### Given information
_____

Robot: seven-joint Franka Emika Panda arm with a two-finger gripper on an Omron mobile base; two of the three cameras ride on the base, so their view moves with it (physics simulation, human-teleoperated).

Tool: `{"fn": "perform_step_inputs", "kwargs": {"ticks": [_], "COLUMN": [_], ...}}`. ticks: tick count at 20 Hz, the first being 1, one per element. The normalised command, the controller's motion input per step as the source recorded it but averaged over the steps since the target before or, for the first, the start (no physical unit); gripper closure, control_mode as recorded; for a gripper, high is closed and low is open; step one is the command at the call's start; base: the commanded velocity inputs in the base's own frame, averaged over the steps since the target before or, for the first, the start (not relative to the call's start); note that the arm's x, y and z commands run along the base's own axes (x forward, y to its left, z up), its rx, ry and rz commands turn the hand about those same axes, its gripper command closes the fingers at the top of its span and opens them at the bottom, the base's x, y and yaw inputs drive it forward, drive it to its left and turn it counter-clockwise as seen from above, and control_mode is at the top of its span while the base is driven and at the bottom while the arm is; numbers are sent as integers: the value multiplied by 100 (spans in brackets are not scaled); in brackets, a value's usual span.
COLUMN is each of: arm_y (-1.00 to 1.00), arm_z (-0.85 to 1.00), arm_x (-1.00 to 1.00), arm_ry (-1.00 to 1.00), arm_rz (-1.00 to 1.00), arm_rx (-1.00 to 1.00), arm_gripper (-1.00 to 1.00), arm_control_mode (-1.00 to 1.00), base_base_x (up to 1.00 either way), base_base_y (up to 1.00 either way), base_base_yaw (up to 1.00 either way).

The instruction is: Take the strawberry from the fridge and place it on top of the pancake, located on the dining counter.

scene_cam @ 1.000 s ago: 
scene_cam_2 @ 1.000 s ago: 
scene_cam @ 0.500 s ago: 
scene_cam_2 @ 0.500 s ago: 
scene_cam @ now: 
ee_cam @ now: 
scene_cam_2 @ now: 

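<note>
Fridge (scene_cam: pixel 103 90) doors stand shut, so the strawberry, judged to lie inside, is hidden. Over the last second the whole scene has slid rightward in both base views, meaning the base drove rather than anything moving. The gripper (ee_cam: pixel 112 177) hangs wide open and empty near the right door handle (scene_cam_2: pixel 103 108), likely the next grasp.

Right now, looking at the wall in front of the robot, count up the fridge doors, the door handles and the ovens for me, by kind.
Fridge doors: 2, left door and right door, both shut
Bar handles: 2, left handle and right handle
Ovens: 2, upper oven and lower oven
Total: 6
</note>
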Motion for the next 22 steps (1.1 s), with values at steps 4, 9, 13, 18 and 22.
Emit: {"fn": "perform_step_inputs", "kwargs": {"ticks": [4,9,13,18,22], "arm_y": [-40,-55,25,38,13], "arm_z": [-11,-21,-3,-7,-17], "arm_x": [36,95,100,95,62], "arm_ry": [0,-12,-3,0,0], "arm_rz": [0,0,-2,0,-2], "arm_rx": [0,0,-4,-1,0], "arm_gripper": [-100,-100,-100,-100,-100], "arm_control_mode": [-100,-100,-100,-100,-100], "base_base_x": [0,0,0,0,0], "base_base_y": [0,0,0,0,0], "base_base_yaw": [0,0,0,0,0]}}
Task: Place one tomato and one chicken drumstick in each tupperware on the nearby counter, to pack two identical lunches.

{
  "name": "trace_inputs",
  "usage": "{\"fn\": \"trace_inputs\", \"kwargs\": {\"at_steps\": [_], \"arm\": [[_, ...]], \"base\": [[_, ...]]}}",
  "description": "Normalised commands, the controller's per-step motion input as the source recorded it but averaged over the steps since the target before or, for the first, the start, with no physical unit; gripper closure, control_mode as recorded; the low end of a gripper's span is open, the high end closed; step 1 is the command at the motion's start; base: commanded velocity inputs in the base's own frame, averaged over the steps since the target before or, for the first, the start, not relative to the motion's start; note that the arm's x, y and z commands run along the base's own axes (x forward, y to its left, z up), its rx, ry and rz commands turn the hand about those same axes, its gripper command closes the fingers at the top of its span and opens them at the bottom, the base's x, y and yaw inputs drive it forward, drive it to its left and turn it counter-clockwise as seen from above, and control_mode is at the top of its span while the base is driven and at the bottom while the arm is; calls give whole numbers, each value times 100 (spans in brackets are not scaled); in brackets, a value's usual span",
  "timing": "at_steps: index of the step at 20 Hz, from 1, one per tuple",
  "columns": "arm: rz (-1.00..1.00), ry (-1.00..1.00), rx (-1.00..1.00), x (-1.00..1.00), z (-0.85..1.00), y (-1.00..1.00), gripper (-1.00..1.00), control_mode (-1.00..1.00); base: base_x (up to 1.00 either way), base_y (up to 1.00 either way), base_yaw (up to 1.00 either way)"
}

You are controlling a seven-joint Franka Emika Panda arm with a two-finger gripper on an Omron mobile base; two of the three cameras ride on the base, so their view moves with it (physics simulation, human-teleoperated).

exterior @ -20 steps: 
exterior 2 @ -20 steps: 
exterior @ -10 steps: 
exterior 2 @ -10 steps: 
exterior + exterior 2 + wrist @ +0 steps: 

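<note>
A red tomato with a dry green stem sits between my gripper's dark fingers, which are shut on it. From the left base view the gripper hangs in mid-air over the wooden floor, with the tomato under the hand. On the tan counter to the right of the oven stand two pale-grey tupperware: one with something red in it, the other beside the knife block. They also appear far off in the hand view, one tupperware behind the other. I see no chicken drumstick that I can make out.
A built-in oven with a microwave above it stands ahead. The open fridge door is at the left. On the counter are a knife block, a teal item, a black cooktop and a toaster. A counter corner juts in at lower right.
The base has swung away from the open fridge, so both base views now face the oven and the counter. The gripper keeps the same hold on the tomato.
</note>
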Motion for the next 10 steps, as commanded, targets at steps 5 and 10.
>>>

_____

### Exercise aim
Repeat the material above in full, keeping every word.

### Output for this task
Robot: seven-joint Franka Emika Panda arm with a two-finger gripper on an Omron mobile base; two of the three cameras ride on the base, so their view moves with it (physics simulation, human-teleoperated).

Tool: `{"fn": "perform_step_inputs", "kwargs": {"ticks": [_], "COLUMN": [_], ...}}`. ticks: tick count at 20 Hz, the first being 1, one per element. The normalised command, the controller's motion input per step as the source recorded it but averaged over the steps since the target before or, for the first, the start (no physical unit); gripper closure, control_mode as recorded; for a gripper, high is closed and low is open; step one is the command at the call's start; base: the commanded velocity inputs in the base's own frame, averaged over the steps since the target before or, for the first, the start (not relative to the call's start); note that the arm's x, y and z commands run along the base's own axes (x forward, y to its left, z up), its rx, ry and rz commands turn the hand about those same axes, its gripper command closes the fingers at the top of its span and opens them at the bottom, the base's x, y and yaw inputs drive it forward, drive it to its left and turn it counter-clockwise as seen from above, and control_mode is at the top of its span while the base is driven and at the bottom while the arm is; numbers are sent as integers: the value multiplied by 100 (spans in brackets are not scaled); in brackets, a value's usual span.
COLUMN is each of: arm_y (-1.00 to 1.00), arm_z (-0.85 to 1.00), arm_x (-1.00 to 1.00), arm_ry (-1.00 to 1.00), arm_rz (-1.00 to 1.00), arm_rx (-1.00 to 1.00), arm_gripper (-1.00 to 1.00), arm_control_mode (-1.00 to 1.00), base_base_x (up to 1.00 either way), base_base_y (up to 1.00 either way), base_base_yaw (up to 1.00 either way).

The instruction is: Take the strawberry from the fridge and place it on top of the pancake, located on the dining counter.

scene_cam @ 1.000 s ago: 
scene_cam_2 @ 1.000 s ago: 
scene_cam @ 0.500 s ago: 
scene_cam_2 @ 0.500 s ago: 
scene_cam @ now: 
ee_cam @ now: 
scene_cam_2 @ now: 

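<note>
Fridge (scene_cam: pixel 103 90) doors stand shut, so the strawberry, judged to lie inside, is hidden. Over the last second the whole scene has slid rightward in both base views, meaning the base drove rather than anything moving. The gripper (ee_cam: pixel 112 177) hangs wide open and empty near the right door handle (scene_cam_2: pixel 103 108), likely the next grasp.

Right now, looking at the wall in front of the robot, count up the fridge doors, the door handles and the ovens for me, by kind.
Fridge doors: 2, left door and right door, both shut
Bar handles: 2, left handle and right handle
Ovens: 2, upper oven and lower oven
Total: 6
</note>
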Motion for the next 22 steps (1.1 s), with values at steps 4, 9, 13, 18 and 22.
Emit: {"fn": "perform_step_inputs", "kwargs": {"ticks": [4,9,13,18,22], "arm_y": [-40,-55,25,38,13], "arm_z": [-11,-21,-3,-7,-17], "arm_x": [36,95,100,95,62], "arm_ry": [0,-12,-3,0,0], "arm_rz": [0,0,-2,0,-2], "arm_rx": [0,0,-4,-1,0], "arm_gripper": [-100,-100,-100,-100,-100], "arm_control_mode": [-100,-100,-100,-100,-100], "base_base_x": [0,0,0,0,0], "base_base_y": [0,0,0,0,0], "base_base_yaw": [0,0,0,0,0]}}
Task: Place one tomato and one chicken drumstick in each tupperware on the nearby counter, to pack two identical lunches.

{
  "name": "trace_inputs",
  "usage": "{\"fn\": \"trace_inputs\", \"kwargs\": {\"at_steps\": [_], \"arm\": [[_, ...]], \"base\": [[_, ...]]}}",
  "description": "Normalised commands, the controller's per-step motion input as the source recorded it but averaged over the steps since the target before or, for the first, the start, with no physical unit; gripper closure, control_mode as recorded; the low end of a gripper's span is open, the high end closed; step 1 is the command at the motion's start; base: commanded velocity inputs in the base's own frame, averaged over the steps since the target before or, for the first, the start, not relative to the motion's start; note that the arm's x, y and z commands run along the base's own axes (x forward, y to its left, z up), its rx, ry and rz commands turn the hand about those same axes, its gripper command closes the fingers at the top of its span and opens them at the bottom, the base's x, y and yaw inputs drive it forward, drive it to its left and turn it counter-clockwise as seen from above, and control_mode is at the top of its span while the base is driven and at the bottom while the arm is; calls give whole numbers, each value times 100 (spans in brackets are not scaled); in brackets, a value's usual span",
  "timing": "at_steps: index of the step at 20 Hz, from 1, one per tuple",
  "columns": "arm: rz (-1.00..1.00), ry (-1.00..1.00), rx (-1.00..1.00), x (-1.00..1.00), z (-0.85..1.00), y (-1.00..1.00), gripper (-1.00..1.00), control_mode (-1.00..1.00); base: base_x (up to 1.00 either way), base_y (up to 1.00 either way), base_yaw (up to 1.00 either way)"
}

You are controlling a seven-joint Franka Emika Panda arm with a two-finger gripper on an Omron mobile base; two of the three cameras ride on the base, so their view moves with it (physics simulation, human-teleoperated).

exterior @ -20 steps: 
exterior 2 @ -20 steps: 
exterior @ -10 steps: 
exterior 2 @ -10 steps: 
exterior + exterior 2 + wrist @ +0 steps: 

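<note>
A red tomato with a dry green stem sits between my gripper's dark fingers, which are shut on it. From the left base view the gripper hangs in mid-air over the wooden floor, with the tomato under the hand. On the tan counter to the right of the oven stand two pale-grey tupperware: one with something red in it, the other beside the knife block. They also appear far off in the hand view, one tupperware behind the other. I see no chicken drumstick that I can make out.
A built-in oven with a microwave above it stands ahead. The open fridge door is at the left. On the counter are a knife block, a teal item, a black cooktop and a toaster. A counter corner juts in at lower right.
The base has swung away from the open fridge, so both base views now face the oven and the counter. The gripper keeps the same hold on the tomato.
</note>
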Motion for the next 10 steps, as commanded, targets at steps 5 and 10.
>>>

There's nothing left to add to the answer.